[EXERCISE PROMPT] Report the count of lines containing the word "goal" in the entries below, and nothing more.

%%

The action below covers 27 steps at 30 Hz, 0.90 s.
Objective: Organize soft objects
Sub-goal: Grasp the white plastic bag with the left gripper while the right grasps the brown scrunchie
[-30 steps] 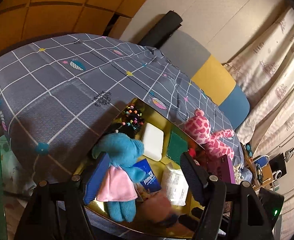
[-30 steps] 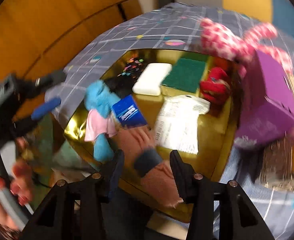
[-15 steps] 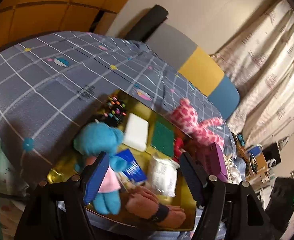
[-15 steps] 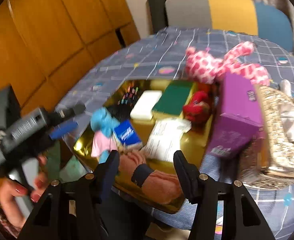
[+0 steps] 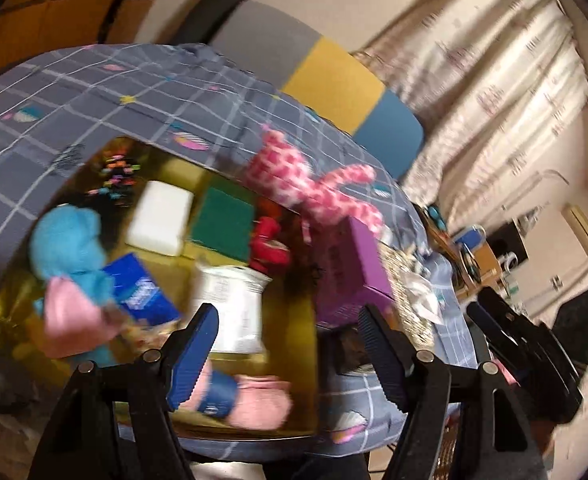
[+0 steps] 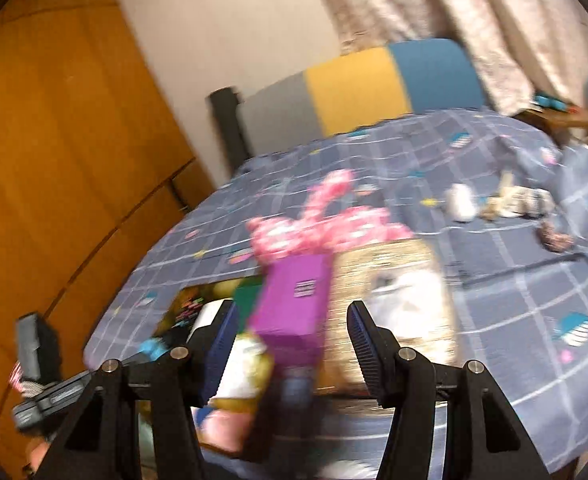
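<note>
A gold tray point(image 5: 294, 344) on the bed holds a blue plush in a pink skirt point(image 5: 70, 252), a blue tissue pack point(image 5: 142, 292), a white sponge point(image 5: 160, 218), a green pad point(image 5: 224, 222), a red soft toy point(image 5: 268, 242), a white packet point(image 5: 236, 308) and a pink sock point(image 5: 250, 400). A pink spotted plush point(image 5: 306, 184) lies beyond it, also in the right wrist view point(image 6: 318, 232). My left gripper point(image 5: 290, 352) is open and empty above the tray's near edge. My right gripper point(image 6: 290, 344) is open and empty before a purple box point(image 6: 294, 304).
A glittery gold bag point(image 6: 398, 288) sits right of the purple box point(image 5: 350, 268). Small items point(image 6: 502, 202) lie far on the checked bedspread point(image 6: 514, 300). A grey, yellow and blue headboard point(image 6: 374, 84), curtains and a wooden wardrobe point(image 6: 54, 140) surround the bed.
Both grippers swung rightward and upward; the views now blur. The right view has moved off the tray onto the purple box and gold bag. Both stay open and empty.
</note>
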Tool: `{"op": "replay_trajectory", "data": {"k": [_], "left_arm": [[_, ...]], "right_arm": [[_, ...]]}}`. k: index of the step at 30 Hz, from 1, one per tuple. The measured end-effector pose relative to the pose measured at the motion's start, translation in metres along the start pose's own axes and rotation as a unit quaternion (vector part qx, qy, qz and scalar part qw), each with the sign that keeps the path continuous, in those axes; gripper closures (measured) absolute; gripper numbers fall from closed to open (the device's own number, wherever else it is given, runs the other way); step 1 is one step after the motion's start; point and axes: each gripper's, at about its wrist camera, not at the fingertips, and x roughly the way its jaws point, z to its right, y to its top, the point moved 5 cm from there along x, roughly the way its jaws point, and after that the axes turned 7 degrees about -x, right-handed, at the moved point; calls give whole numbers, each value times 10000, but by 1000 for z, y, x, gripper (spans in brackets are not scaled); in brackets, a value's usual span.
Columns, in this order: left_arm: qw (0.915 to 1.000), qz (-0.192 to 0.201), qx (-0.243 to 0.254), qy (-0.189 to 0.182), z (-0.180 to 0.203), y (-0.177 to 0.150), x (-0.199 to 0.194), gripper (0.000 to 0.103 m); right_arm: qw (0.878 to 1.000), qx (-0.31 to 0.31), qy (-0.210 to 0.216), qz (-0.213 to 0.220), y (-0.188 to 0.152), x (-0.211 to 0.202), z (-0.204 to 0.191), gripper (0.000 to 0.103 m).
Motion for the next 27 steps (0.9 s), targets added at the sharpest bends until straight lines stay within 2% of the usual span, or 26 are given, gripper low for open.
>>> {"op": "replay_trajectory", "data": {"k": [9,16,21,27], "left_arm": [[9967,-337,655,-329,68,-10,26,30],[9907,-643,1118,-423,119,-20,51,30],[9859,-866,1344,-495,149,-29,67,30],[9802,-1137,1566,-411,178,-35,88,30]], "right_arm": [[9913,713,-1033,-386,-19,0,131,44],[9769,733,-1767,-951,-38,21,224,44],[9689,780,-2267,-621,-4,34,290,44],[9641,1128,-2341,-554,24,77,347,44]]}}
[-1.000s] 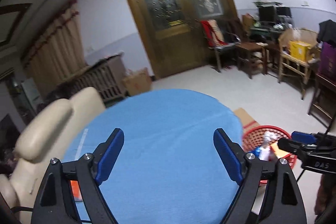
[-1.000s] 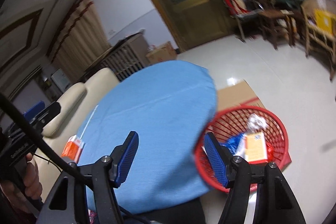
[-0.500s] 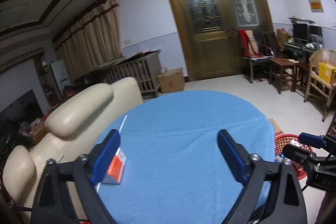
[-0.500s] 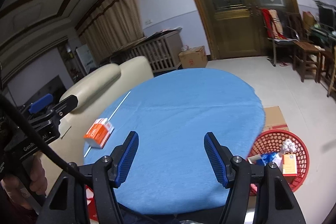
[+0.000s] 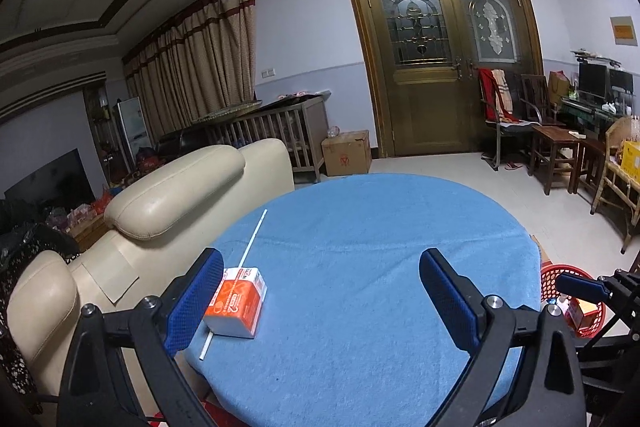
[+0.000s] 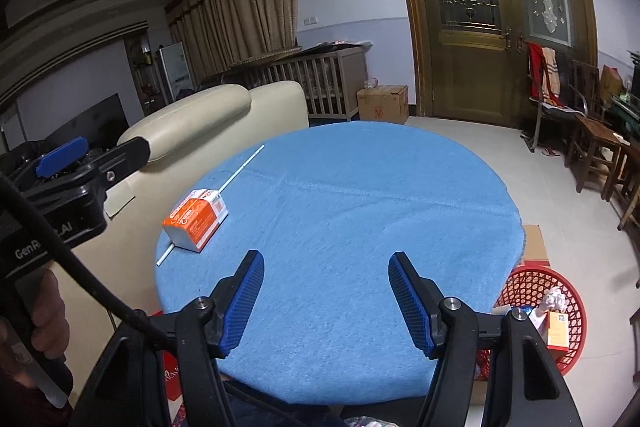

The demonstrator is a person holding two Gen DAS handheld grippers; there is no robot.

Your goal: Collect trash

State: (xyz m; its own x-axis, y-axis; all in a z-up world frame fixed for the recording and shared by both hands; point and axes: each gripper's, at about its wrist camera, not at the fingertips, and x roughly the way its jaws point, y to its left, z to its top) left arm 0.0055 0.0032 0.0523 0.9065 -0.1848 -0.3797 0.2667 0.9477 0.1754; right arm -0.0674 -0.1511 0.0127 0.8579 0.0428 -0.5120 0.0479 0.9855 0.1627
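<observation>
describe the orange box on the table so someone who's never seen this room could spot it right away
Start at the round table with the blue cloth in the middle of the room. Near its edge on the cream sofa's side lies a small orange and white carton, lying across a long thin white stick. It is the only boxy, brightly coloured thing on the cloth; the other trash sits in the red basket on the floor.

Both grippers swung left from red basket (image 6: pixel 536 311); orange carton (image 5: pixel 237 301) now beside left gripper (image 5: pixel 320 299)

Blue tbl (image 6: pixel 360 195): carton (image 6: pixel 196 214); straw (image 6: pixel 240 169)
</observation>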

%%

[PROBLEM SOLUTION] 2